Delaying the update does not explain 10MB/s of memory traffic. That means it's doing something, not waiting.

> It's pretty clear the hardware can run this much faster, because it does when it's streaming data out.

Indeed, thus it's highly likely this is a dumb firmware bug, like the FLUSH implementation being really naive and nobody having cared until now because it wasn't a problem on devices where nothing flushes anyway.

> NAND and the controller and FTL just isn't rocket science that you'd have hardware that can sustain the rates that Apple's can and then through some crazy unforeseen problem this would suddenly go slow.

Yup, it's not rocket science, it's humans writing code. And humans write bad code. Apple engineers write bad code too, just take a look at some parts of XNU ;-)

> Flushing data out of your cache into the log is the FTL's bread and butter.

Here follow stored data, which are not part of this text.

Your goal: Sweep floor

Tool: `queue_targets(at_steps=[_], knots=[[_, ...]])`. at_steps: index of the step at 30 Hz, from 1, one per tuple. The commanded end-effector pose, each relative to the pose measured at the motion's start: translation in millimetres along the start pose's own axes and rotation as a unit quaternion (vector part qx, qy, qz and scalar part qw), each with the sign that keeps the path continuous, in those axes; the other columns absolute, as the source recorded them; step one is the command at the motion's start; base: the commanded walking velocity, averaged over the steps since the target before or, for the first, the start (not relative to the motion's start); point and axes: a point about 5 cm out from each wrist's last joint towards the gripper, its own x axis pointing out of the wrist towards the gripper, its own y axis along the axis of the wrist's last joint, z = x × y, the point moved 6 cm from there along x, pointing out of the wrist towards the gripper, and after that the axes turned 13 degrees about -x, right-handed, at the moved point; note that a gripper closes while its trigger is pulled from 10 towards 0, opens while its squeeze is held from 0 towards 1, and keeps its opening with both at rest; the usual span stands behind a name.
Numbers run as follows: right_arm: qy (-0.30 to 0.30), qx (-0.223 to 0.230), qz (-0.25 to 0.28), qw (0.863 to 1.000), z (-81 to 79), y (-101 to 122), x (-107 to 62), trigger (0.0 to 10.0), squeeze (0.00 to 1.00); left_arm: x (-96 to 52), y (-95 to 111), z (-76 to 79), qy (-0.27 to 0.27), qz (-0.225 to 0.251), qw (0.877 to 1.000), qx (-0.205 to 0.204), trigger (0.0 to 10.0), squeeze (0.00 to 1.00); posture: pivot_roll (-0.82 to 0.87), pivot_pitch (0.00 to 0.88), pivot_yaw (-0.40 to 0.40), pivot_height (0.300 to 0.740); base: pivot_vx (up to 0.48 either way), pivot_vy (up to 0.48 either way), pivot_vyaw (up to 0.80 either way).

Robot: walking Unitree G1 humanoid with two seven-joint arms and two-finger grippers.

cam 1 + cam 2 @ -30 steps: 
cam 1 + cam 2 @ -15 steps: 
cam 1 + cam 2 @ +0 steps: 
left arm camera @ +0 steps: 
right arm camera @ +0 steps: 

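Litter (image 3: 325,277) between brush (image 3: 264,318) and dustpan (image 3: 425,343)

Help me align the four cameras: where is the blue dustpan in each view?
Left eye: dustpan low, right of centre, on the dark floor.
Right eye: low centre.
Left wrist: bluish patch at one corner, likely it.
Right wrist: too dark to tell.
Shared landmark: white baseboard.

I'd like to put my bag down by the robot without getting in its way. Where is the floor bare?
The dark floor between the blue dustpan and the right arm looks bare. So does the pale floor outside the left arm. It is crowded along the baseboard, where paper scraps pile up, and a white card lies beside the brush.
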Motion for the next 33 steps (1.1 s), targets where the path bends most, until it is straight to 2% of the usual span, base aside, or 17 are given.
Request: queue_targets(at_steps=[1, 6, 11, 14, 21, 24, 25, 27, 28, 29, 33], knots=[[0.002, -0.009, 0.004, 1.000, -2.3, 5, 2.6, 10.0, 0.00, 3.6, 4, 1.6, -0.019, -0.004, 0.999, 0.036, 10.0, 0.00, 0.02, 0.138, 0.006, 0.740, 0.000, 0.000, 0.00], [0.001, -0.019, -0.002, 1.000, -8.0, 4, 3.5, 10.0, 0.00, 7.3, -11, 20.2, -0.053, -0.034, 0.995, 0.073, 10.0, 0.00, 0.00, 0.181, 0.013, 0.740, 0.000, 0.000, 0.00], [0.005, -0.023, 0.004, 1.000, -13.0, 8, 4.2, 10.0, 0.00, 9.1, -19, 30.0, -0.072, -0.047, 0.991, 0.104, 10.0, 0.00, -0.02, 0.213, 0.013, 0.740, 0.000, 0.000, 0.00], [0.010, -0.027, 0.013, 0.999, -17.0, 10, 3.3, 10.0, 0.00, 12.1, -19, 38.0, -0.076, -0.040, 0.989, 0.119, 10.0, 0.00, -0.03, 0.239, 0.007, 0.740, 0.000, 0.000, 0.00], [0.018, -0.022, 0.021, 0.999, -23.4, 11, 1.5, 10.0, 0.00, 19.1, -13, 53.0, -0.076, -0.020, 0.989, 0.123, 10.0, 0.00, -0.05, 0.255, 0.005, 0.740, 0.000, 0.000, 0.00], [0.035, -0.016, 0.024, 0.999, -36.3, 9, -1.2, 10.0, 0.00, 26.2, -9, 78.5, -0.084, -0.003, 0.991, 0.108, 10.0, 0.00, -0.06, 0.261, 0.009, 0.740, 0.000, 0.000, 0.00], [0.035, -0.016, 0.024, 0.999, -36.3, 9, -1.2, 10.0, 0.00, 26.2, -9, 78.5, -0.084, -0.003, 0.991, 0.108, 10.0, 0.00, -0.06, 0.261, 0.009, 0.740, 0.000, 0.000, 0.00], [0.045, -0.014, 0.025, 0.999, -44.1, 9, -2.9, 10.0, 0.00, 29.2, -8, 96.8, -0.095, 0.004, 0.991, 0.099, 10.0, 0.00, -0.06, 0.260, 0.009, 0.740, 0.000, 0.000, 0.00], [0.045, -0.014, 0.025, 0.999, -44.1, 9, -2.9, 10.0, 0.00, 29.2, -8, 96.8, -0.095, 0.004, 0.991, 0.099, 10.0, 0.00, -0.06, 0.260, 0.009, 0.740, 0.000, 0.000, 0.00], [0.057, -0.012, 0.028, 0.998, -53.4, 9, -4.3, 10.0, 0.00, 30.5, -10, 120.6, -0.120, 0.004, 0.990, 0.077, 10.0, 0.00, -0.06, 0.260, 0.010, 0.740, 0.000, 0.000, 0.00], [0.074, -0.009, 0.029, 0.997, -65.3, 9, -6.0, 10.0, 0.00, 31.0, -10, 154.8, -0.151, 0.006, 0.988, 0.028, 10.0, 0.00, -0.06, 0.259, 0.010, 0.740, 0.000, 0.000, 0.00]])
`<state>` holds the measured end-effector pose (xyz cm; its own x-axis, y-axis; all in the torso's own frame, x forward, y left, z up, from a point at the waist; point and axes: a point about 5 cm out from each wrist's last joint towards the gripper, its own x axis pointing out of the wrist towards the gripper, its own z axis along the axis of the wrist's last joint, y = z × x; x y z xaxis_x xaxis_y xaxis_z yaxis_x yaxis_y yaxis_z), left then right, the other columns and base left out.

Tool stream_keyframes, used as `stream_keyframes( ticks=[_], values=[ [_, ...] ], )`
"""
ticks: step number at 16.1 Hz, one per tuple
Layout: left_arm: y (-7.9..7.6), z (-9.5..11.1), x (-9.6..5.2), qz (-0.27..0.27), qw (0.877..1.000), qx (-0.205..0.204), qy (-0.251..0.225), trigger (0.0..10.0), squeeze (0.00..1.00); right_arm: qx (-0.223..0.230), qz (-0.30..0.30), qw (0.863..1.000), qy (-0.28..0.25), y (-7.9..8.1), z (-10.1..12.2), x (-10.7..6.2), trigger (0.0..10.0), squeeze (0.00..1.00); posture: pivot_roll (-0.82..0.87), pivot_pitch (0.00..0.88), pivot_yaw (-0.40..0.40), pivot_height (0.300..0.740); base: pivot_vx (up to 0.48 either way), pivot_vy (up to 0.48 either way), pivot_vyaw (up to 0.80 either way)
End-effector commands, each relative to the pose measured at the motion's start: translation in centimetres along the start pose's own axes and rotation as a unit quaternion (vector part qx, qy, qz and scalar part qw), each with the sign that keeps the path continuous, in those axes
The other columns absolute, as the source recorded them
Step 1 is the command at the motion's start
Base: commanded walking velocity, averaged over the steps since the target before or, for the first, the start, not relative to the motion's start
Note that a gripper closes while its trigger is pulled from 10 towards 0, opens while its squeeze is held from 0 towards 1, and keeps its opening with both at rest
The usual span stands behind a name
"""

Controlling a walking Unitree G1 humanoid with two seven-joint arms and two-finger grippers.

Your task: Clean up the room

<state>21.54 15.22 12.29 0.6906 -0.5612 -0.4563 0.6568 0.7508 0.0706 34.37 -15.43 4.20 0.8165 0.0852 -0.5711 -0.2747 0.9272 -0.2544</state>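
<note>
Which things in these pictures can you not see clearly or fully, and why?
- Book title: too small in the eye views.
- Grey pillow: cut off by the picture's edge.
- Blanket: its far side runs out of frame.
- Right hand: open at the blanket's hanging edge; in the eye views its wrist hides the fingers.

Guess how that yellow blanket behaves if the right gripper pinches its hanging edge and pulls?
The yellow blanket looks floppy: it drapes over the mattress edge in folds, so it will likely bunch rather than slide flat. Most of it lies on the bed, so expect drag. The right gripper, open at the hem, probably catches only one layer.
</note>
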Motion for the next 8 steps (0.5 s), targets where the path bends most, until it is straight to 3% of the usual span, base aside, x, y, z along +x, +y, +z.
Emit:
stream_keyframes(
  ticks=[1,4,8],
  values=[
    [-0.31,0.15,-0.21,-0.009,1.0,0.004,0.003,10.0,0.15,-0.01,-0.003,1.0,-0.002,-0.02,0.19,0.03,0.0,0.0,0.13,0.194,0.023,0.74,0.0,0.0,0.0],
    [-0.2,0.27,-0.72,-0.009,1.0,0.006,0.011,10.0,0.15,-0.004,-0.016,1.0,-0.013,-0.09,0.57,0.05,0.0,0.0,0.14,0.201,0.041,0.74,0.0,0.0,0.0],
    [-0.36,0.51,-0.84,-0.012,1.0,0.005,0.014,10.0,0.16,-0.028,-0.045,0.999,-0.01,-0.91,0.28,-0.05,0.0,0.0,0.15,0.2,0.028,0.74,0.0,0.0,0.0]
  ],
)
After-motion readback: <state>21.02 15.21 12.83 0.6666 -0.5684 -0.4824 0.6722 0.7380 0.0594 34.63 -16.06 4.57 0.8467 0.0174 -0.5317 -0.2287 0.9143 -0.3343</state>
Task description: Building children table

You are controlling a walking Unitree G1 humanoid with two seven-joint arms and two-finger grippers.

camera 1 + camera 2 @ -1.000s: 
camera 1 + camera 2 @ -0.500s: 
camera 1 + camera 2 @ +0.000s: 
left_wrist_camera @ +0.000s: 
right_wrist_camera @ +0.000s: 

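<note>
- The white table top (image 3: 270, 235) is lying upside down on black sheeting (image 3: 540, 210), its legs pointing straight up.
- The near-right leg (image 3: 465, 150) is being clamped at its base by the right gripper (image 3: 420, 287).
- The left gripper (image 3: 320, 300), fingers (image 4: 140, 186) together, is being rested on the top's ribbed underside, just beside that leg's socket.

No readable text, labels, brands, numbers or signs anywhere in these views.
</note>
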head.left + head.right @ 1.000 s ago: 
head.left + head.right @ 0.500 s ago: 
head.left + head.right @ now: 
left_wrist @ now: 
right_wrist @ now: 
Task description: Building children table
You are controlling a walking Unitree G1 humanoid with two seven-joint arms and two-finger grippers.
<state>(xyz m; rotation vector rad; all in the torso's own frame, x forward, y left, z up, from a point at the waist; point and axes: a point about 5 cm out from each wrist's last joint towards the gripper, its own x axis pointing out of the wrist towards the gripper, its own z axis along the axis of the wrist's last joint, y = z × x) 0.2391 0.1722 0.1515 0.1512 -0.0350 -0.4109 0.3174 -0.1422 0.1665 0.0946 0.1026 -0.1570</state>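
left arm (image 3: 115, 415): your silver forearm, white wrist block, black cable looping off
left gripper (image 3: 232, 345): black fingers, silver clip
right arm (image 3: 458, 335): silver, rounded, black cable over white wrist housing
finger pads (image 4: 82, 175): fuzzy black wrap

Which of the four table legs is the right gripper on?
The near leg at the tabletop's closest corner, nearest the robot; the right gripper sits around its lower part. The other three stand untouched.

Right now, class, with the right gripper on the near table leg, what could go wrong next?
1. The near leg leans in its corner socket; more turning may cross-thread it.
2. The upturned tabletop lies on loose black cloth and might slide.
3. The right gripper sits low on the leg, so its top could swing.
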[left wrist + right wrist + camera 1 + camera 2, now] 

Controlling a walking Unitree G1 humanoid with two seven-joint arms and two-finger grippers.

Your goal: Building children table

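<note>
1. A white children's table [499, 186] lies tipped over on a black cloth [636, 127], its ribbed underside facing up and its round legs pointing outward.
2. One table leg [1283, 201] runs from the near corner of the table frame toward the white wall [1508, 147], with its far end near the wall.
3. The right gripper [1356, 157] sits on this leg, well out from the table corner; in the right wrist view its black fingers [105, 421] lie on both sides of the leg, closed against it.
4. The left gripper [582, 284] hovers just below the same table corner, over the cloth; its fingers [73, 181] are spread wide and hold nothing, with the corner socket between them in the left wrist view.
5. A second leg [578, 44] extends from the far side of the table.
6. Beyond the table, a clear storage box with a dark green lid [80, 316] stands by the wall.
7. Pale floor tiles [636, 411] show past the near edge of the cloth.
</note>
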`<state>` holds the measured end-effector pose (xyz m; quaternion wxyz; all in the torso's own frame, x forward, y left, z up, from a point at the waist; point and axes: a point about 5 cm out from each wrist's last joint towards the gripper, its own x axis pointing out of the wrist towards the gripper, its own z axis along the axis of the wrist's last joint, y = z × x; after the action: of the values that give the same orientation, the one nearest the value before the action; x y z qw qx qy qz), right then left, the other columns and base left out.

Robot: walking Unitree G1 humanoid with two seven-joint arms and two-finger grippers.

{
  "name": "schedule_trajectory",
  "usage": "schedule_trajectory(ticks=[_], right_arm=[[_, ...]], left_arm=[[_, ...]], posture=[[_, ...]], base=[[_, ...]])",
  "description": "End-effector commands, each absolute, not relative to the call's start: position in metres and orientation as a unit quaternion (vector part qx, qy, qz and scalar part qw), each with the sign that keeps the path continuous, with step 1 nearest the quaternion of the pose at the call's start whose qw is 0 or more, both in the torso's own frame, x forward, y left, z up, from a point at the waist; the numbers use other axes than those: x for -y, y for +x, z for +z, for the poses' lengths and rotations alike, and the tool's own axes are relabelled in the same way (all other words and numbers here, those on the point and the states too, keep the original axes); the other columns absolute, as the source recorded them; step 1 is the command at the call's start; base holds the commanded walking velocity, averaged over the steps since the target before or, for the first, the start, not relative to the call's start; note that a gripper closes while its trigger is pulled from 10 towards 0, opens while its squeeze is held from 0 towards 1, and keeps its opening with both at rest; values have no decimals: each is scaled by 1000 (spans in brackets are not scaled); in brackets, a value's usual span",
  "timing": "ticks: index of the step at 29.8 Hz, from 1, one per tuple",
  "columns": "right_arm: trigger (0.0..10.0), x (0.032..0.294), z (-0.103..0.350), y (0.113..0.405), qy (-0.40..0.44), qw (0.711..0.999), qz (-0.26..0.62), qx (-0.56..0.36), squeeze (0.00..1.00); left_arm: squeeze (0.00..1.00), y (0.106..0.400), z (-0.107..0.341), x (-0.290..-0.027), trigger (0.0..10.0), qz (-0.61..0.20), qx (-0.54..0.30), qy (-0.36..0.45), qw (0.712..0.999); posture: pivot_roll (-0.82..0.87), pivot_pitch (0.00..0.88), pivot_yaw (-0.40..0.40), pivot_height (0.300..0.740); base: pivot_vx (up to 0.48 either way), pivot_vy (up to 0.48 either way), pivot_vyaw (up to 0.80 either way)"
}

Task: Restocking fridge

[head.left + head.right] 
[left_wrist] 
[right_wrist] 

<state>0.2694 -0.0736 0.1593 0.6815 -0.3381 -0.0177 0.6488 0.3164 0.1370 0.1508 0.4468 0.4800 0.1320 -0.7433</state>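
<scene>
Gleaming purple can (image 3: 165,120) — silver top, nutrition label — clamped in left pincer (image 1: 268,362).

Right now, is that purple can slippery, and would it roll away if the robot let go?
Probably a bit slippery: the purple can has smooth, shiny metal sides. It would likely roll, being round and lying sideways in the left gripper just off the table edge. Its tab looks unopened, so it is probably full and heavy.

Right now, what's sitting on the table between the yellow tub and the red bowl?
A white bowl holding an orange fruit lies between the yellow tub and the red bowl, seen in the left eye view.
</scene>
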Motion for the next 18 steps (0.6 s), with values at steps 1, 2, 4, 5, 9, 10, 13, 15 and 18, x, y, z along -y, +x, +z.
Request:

Full flushes are rare on devices where the cache can be considered persistent anyway because there's a battery and the kernel is set up to flush on panics/emergency situations (which it is). Thus nobody ever ran into the performance problem, thus it never got fixed.

> It doesn't suddenly become much more complicated when it's a synchronous flush rather than a capacity flush, it's the same hardware data and control paths, the same data structures in the FTL firmware and would use most of the same code paths even.

The dumbest cache implementation is a big fixed size hash table. That's easy to background flush incrementally on capacity, but then if you want to do a full flush you end up having to do a linear scan even if the cache is mostly empty. And Apple have big SSD caches - on the M1 Max the NVMe carveout is almost 1 gigabyte. Wouldn't surprise me at all if there is some pathological linear scan going on in the case of host flush requests, or some other data structure issue. Or just an outright bug, a cache locality issue, or any other number of things that can kill performance. It's code. Code has bugs and performance issues.

6 comments

marcan_42

throwawaylinux 4 years ago

Right, so you don't really know what it's doing at all. That it does something different is expected.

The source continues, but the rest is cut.